China: Handelsstreit beginnt die Konjunktur zu belasten
Lange Zeit sah es so aus, als ob der transpazifische Handelsstreit der chinesischen Wirtschaft wenig anhaben könnte. Jetzt ist das Wirtschaftswachstum im Schlussquartal des vergangenen Jahres mit 6,4% auf den niedrigsten Stand seit dem Tiefpunkt der Finanzkrise vor zehn Jahren gefallen und hat auch das selbstgesteckte Wachstumsziel der chinesischen Regierung unterschritten – so zumindest die offiziellen Angaben des Statistikamtes. Es bleiben Zweifel, ob der Verlust zuletzt womöglich stärker ausgefallen ist. Die Veröffentlichung einer noch schwächeren Rate hätte Peking aber wohl kaum zugelassen. Gerade in konjunkturell schwierigeren Phasen wie aktuell gelten Zielverfehlungen und stärkere Ausschläge beim Wirtschaftswachstum in China als heikel, denn die Regierung demonstriert mit den Wachstumsangaben gerne Stabilität. Für das Gesamtjahr 2018 steht nun nach 6,8% im Jahr 2017 ein Wirtschaftswachstum von 6,6% zu Buche – das schwächste Ergebnis seit 28 Jahren.
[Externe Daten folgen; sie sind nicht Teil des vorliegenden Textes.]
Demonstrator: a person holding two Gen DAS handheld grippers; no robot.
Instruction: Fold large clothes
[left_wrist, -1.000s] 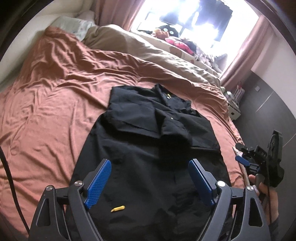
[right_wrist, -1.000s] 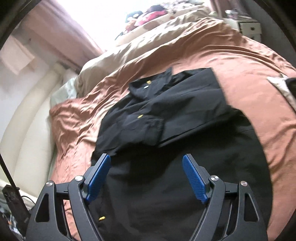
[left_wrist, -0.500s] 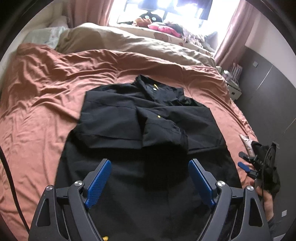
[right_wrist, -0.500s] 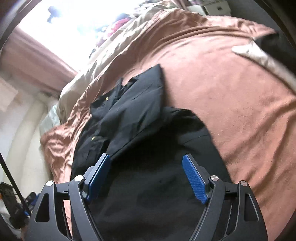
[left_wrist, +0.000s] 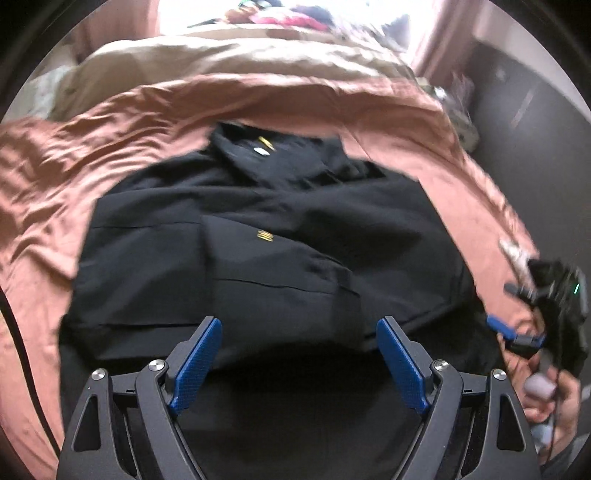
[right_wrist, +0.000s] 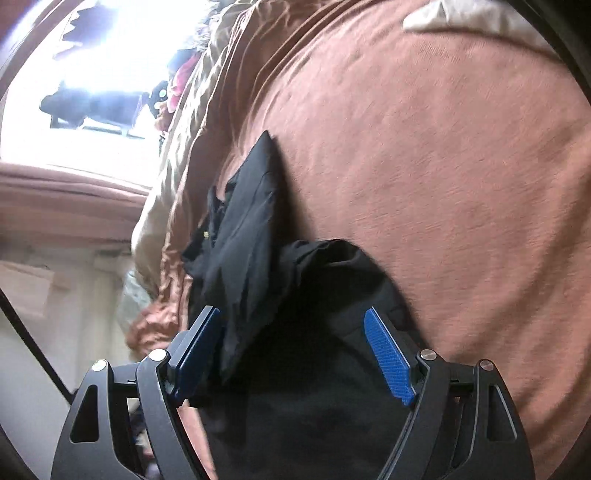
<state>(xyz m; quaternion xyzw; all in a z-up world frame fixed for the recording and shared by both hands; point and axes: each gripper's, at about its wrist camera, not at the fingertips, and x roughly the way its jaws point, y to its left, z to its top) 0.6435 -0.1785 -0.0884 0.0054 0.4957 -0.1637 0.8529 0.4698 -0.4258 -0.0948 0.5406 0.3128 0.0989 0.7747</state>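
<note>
One black garment (left_wrist: 266, 266) lies spread on the rust-coloured bed cover (left_wrist: 74, 177), its collar (left_wrist: 255, 151) at the far end and its hem nearest the person, so its long axis runs straight away from both grippers. Both sleeves look already folded in across the chest.

The left gripper (left_wrist: 299, 365) hangs over the lower body of the garment, jaws wide apart with nothing between them; the cloth lies directly ahead and beneath it, near its middle line.

The right gripper (right_wrist: 295, 358) is also spread and empty. It sits low at the garment's right edge, with bare cover to its right, and looks along that side toward the collar; the right wrist view is blurred. It seems nearer the hem corner.

Counted: one garment, two grippers, one pale cloth (right_wrist: 472, 18) at the bed's far right.
</note>
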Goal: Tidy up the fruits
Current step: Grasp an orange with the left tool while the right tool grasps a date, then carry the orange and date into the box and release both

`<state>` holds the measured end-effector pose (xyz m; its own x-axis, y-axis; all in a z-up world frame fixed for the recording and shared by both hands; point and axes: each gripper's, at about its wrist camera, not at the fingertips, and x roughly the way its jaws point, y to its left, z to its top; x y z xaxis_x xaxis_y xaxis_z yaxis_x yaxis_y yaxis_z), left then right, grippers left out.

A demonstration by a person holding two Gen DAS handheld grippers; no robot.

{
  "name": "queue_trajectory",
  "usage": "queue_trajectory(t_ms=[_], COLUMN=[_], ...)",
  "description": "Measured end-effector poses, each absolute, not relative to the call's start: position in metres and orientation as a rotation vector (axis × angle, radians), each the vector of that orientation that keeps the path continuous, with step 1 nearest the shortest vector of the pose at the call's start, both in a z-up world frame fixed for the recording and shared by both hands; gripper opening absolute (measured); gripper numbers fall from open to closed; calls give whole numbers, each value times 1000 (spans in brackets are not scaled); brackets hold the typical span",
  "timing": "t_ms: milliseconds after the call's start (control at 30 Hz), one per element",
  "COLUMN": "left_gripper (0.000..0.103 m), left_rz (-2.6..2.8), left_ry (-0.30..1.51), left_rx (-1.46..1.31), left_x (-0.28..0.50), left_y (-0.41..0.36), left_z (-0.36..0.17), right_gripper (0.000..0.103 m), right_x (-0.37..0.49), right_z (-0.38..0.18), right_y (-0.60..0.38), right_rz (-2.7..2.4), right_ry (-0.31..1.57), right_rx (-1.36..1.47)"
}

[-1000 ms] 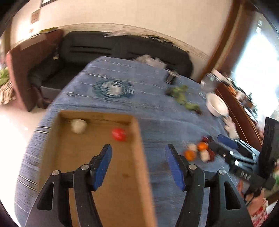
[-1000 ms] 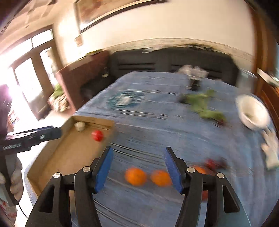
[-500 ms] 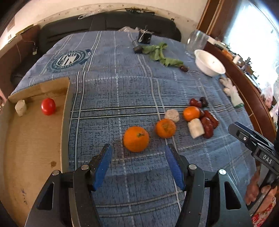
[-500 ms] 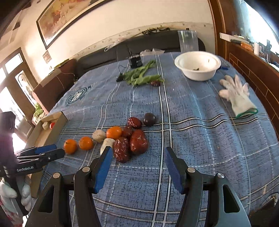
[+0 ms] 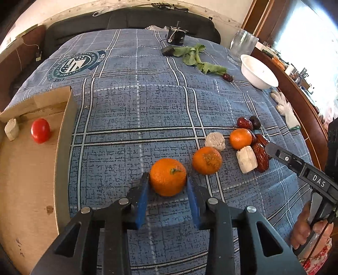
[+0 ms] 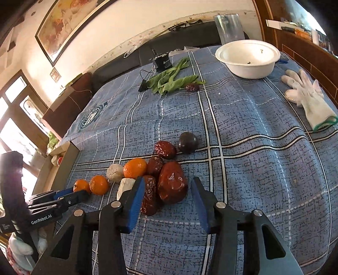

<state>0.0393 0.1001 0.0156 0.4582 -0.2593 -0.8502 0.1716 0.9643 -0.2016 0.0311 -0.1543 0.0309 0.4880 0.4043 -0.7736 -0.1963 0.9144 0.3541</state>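
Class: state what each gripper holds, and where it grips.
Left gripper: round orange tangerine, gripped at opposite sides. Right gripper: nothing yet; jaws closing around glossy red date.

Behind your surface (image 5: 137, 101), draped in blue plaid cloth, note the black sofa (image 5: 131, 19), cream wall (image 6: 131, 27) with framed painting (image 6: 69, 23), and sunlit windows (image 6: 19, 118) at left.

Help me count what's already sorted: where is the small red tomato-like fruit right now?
In the left wrist view, the small red fruit sits at far left inside the shallow cardboard tray, beside a pale chunk.
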Motion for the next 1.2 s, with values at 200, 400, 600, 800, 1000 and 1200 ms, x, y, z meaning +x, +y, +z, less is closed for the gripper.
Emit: queue_trajectory(t_ms=[200,400,600,800,1000,1200], left_gripper=[33,32,32,32,32,32], left_rz=[-249,-272,-296,-303,-215,-62], left_ry=[1043,1030,982,957,909,899], left_rx=[-58,-80,-115,-165,-168,-181], left_x=[38,26,9,-6,-15,-6], left_y=[93,96,106,131,183,258], left_z=[16,24,45,65,90,97], right_gripper=[48,31,31,32,32,32], right_x=[33,29,18,2,-10,-16], right_z=[27,26,43,73,106,114], right_y=[-155,-159,-159,-138,-85,-10], right_rz=[397,404,390,422,531,658], right_ry=[1005,1021,984,936,897,913], right_rx=[287,296,279,229,178,134])
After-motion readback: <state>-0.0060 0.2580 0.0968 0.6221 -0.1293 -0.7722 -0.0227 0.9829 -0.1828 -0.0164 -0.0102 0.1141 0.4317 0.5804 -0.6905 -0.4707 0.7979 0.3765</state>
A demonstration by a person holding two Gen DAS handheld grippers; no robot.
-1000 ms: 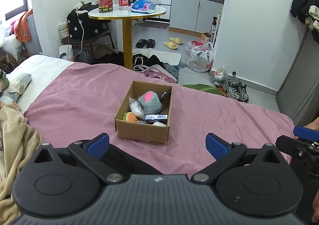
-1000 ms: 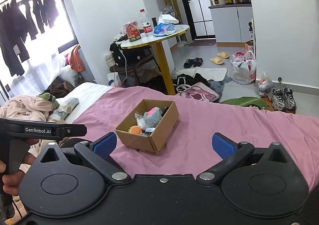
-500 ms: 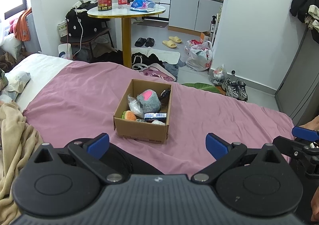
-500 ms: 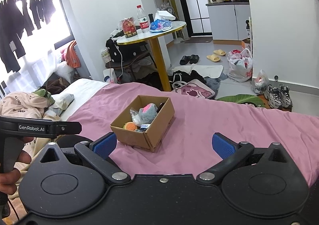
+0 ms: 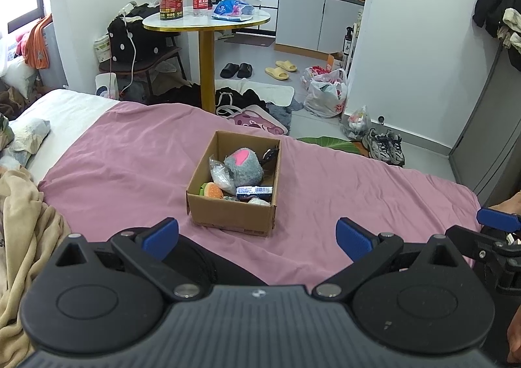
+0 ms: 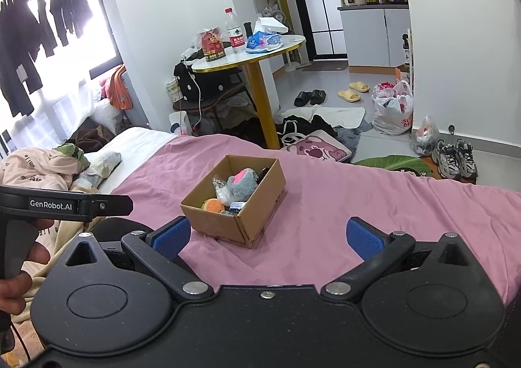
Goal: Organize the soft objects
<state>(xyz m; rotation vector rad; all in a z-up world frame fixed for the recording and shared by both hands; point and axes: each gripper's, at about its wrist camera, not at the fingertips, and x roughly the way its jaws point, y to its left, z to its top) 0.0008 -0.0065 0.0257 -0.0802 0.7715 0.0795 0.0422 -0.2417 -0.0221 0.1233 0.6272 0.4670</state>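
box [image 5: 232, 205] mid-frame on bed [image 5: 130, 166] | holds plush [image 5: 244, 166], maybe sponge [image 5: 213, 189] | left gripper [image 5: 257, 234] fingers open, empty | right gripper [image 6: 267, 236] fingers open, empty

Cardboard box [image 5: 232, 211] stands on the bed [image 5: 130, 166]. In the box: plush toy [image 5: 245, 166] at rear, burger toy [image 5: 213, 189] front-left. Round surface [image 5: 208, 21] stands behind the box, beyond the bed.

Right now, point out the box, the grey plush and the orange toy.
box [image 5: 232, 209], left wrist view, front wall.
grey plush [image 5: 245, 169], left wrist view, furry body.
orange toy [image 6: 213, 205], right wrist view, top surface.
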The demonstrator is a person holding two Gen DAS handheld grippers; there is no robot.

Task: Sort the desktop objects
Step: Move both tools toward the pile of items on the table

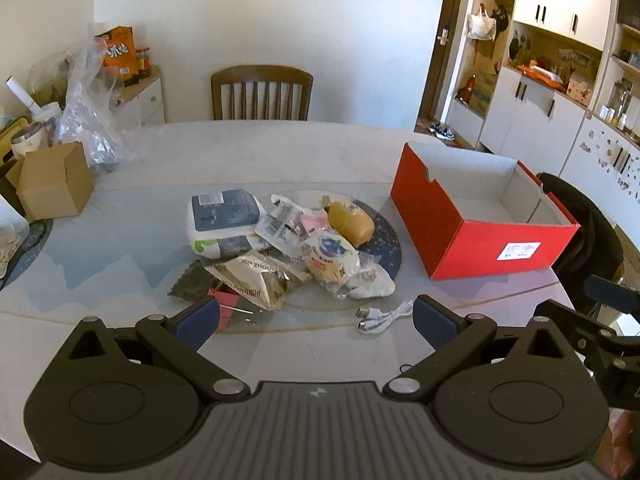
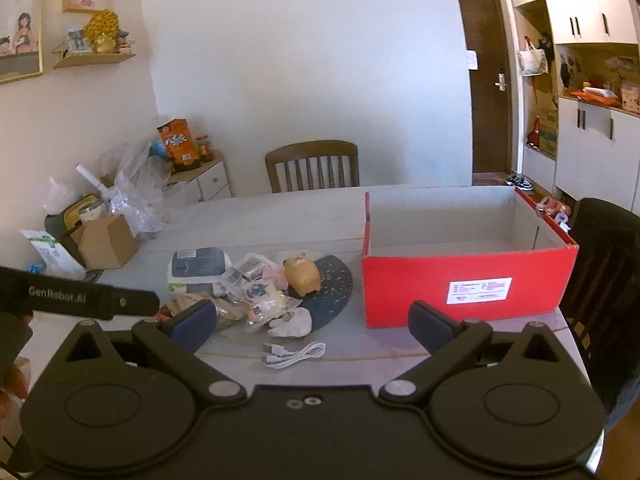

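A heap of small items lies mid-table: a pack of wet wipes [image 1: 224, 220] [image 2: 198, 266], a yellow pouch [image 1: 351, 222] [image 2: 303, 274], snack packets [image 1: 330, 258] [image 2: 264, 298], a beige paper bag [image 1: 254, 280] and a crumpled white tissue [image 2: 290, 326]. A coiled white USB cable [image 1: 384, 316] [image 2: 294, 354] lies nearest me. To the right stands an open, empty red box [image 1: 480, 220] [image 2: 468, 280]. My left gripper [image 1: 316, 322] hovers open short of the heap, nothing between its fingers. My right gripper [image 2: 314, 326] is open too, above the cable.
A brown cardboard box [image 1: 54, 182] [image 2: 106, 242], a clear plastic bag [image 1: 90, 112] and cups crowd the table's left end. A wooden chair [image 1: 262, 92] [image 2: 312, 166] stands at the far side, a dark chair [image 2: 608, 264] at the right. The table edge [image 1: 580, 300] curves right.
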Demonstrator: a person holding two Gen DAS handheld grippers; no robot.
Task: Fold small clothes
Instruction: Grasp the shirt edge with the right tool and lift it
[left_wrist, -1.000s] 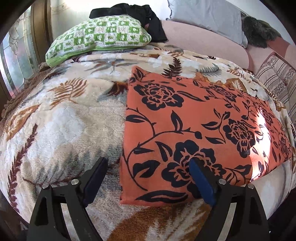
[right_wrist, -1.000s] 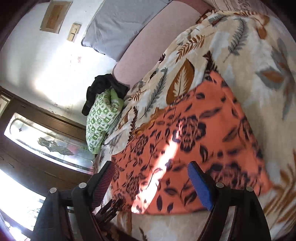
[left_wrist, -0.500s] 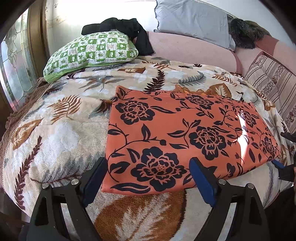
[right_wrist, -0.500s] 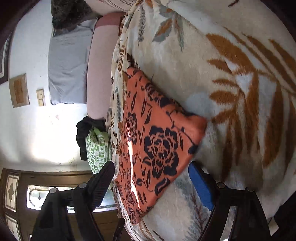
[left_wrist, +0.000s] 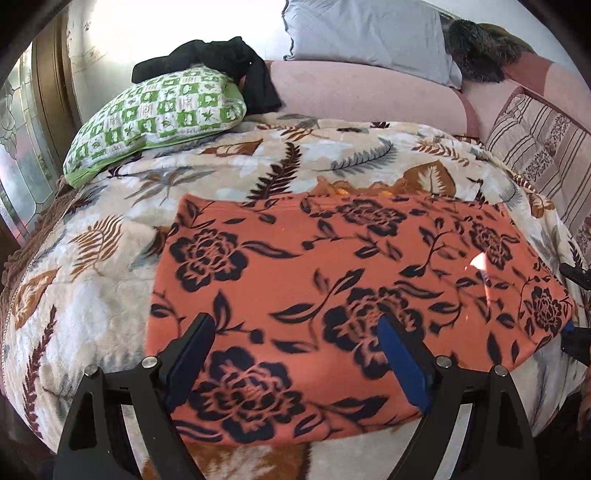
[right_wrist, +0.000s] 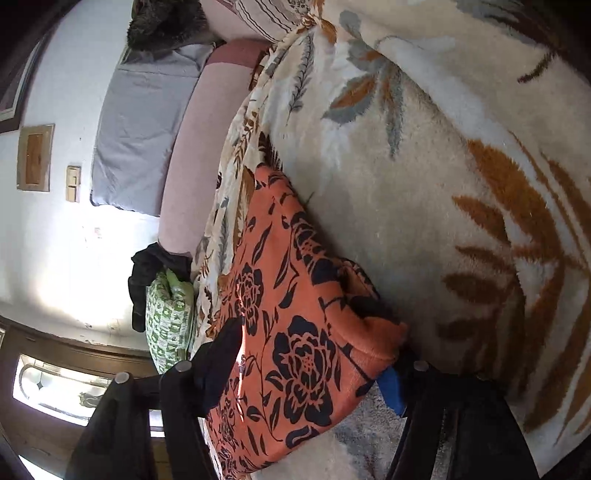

Seit dem Spätsommer sinken die Auslandsaufträge in der chinesischen Industrie deutlich. Im Dezember sind die beiden Einkaufsmanagerindizes für die Industrie erstmals seit zwei Jahren wieder unter die Wachstumsschwelle von 50 Punkten gefallen. Chinas Exporte in die USA sind eingeknickt. Vor allem die Automobilbranche leidet erheblich unter dem Zollstreit, da sie sowohl von den US-Zöllen als auch von den chinesischen Gegenzöllen belastet wird. Der Konflikt beginnt also offenbar damit, immer deutlichere Bremsspuren in der Wirtschaft der Volksrepublik zu hinterlassen.
Eigentlich spräche das aktuelle Umfeld dafür, die Wachstumsprognose für China ein gutes Stück zu senken. Solange Peking aber am aktuellen Wachstumsziel von 6,5% festhält, gehen wir nicht davon aus, dass zumindest die offiziell gemeldeten Wachstumsraten dauerhaft unter diesem Zielwert liegen werden. Mit Steuererleichterungen und einer lockereren Geldpolitik versucht die chinesische Regierung derzeit, der Konjunktur unter die Arme zu greifen. Zusätzlich kurbelt sie die staatliche Investitionstätigkeit wieder deutlich an. Diese Maßnahmen dürften ab dem Frühsommer für erste Wachstumsimpulse sorgen. Sollte dies nicht ausreichen, schließen wir aber auch nicht aus, dass die offiziellen Wachstumsraten „aufgebessert“ werden, damit der Zielwert eingehalten wird.
Grundsätzlich möglich ist natürlich auch, dass beim Nationalen Volkskongress Anfang März eine Senkung des Wachstumsziels auf 6% beschlossen wird. Dann wären auch schwächere Wachstumsraten vorstellbar, als wir sie momentan prognostizieren. Wir halten das aber für fraglich, denn Peking würde damit gegenüber Washington eine erhebliche Schwäche preisgeben. Der Handelsstreit wird aus unserer Sicht sicherlich noch eine Weile „auf kleiner Flamme weiterköcheln“. Weiter eskalieren dürfte er allerdings nicht. Wir halten vor diesem Hintergrund erst einmal an unserer Wachstumsprognose von 6,5% für 2019 fest. Erst für das kommende Jahr rechnen wir mit einer Reduzierung der Wachstumsvorgaben und damit auch mit Spielraum für ein etwas niedrigeres Wirtschaftswachstum von 6,2%.